How a simple activation function changed deep learning
Activation functions are at the heart of each neuronal unit: once the weights multiplied with the inputs and a bias added, this linear value is passed through a nonlinear function, and this become the input value for the next neural network levels. In the past just a couple of functions were used, the sigmoid and the hyperbolic tangent: these two functions are quite smooth on the borders and at some point it has been discovered that a much simple function could do the work better. This post resumes the content of “Deep Sparse Rectifier Neural Networks” appeared in January 2010 into the Journal of Machine Learning Research, were Xavier Glorot, Antoine Bordes and Yoshua Begio changed again the deep learning landscape.
Below you see the definition and a picture of the most common activation functions:


The sigmoid gently goes from 0 to 1, while the tanh goes from -1 to 1; I have already encountered them while reading of Long Short-Term Memories (LSTM) where they are extensively used to block or propagate memories of previous events. You see there are a lot of exp functions to calculate, by converse the hinge is just trivial and does not require complex hardware.

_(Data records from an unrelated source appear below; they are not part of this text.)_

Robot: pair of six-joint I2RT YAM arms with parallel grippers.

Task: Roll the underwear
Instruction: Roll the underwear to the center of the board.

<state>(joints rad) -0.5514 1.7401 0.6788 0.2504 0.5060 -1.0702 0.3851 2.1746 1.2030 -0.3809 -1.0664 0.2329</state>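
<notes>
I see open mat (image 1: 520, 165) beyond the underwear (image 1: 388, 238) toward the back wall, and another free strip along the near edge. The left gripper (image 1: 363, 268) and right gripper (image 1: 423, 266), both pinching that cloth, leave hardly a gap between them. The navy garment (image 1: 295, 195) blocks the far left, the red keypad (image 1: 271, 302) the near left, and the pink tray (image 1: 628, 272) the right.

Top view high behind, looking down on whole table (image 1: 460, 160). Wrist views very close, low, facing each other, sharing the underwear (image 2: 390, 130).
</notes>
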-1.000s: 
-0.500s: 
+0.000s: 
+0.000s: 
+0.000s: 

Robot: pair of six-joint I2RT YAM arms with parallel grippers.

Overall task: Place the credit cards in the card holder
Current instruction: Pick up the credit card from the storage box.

The hinge just says “below this hyperplane I do not care what happens”.
Coming back to the paper, in 2006 Hinton introduced his layer-by-layer initialization procedure, that allowed training deep networks from a good starting point. The authors were investigating why the usual training procedure was not working well, and Hinton’s one was better. They decided to experiment with the simple rectifier function, and they figured out that it was giving very good results; so good that in many cases the pre-training procedure was not needed anymore.
One caveat is that rectifiers need also an L1 normalization, as the function to the right of 0 is purely linear the model can be affected by unbounded-activation problems: the coefficients can grow and grow in values as there is no penalty for using very high values for coefficients. The regularization keeps the learned parameters low penalizing models with very high coefficients. Sigmoids and tanh in that case saturates to 1.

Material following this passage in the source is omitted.